OLHARES
SUZANA MAFRA
Gosto de espionar. Enquanto mastigo a maçã bambuzais balançam na beira do rio. Eu sei. Da pétala prata que cai mansamente nas águas geladas e do peixe escondido lá no fundo, quieto. Enquanto mastigo maçã os passarinhos bicam impiedosamente figos e jabuticabas. O espantalho? Riso torto de palha tremula no vento, parece que dança, parece feliz.
Então passa um ônibus empoeirado. Alguns descem e conversam. Alto. Riem. Voltam do trabalho na fábrica. Pressa de chegar em casa. Comer. Lambuzar-se de uma tarde inteira. Olhar pessegueiros floridos enquanto as galinhas andam em círculo.
Um tempo para desmantelar. Pétala a pétala a ser sorvida como as letras de um livro para leitor recém-alfabetizado. Subo na pedra para espionar, vejo tudo. Quase o bairro inteiro. Escuto quase a todos. Mães chamando filhos, teares em som repetitivo, risadas, galináceas coloridas abaixo, a pedra é onde preparam legumes para elas, agora é pedra do mundo, do olhar, mirante, mirabolante.
Cheiro de legumes crus. De penas que o vento traz. Do mundo, eu acho. Daqui de cima das árvores acho que é do mundo. São galhadas prateadas em luso de flores levemente rosadas no primeiro sol após uma noite gélida. O sol empurra as últimas gotas das plantas. Cheiro de
fadas nas narinas. Fadas que vivem dentro de flores soltando pó mágico, são menores que beija-flor. Já vi. Daqui decima vejo. Armo minha luneta onde pousam bem-te-vis.Agora estou no topo de uma árvore pinus elliotti, na galhada mais alta, fico olhando as folhas secas, da mesma cor da Torre Eiffel e dos meus cabelos enfeitados, camuflagem e espaço enorme para olhar além do bairro e do rio e dos pensamentos que descem. Sinos tocam.

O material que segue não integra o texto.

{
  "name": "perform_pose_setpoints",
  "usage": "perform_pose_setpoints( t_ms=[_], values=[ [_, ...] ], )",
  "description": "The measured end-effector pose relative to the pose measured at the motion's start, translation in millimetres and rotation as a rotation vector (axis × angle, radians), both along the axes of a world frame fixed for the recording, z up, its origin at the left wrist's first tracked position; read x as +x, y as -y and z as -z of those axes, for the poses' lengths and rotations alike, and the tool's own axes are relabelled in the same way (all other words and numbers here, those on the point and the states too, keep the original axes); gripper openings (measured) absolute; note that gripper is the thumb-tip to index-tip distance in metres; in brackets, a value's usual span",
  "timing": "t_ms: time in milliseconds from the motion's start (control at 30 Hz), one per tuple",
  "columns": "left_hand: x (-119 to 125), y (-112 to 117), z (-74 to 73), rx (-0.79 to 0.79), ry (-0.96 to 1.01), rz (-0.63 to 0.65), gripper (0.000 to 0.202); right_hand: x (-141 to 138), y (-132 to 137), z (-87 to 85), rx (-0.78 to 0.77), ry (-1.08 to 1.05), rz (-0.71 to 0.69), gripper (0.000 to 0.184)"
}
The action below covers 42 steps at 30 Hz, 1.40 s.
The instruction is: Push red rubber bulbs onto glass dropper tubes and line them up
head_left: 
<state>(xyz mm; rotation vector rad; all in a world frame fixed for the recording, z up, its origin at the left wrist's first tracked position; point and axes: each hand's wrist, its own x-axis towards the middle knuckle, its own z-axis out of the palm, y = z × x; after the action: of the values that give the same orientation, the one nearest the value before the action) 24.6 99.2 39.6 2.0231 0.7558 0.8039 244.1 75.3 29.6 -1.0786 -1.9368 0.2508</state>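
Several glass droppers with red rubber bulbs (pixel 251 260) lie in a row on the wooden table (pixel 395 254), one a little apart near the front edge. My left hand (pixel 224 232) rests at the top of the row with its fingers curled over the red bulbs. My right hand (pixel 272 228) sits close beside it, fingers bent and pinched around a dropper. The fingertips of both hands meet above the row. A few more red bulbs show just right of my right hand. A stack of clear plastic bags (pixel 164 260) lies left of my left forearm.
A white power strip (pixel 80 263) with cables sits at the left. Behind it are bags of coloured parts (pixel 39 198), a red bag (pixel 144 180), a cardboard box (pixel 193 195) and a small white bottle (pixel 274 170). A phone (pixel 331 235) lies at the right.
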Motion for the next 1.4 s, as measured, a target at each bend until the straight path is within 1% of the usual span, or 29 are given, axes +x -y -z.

Quase vejo o mar, quase sinto as ondas revolverem conchas e quase sinto o cheiro salgado. O sol aquece forte e desprendidamente algumas folhas se entregam ao vento, agarro-me à árvore e balanço junto para olhar de outro ângulo, então, consigo ver o pessegueiro, o galinheiro, os bambuzais, o rio e meu coração batendo forte de emoção. Pendurada de cabeça para baixo começo a ver o mundo pelas copas verdes, pelos vôos rápidos dos pequenos pássaros, pelos olhos dos acrobatas do circo que tinha lona azul e amarela.
Mas tudo isso é o que vejo sem falar no espelho que reflete imagens para dentro de um lago mágico, profundo. Ora disponível, ora intransponível. E sem falar no beijo, trocado a quatro olhos, em dois raios de cores, pousados em dois pássaros raros que ainda não voltaram para me contar.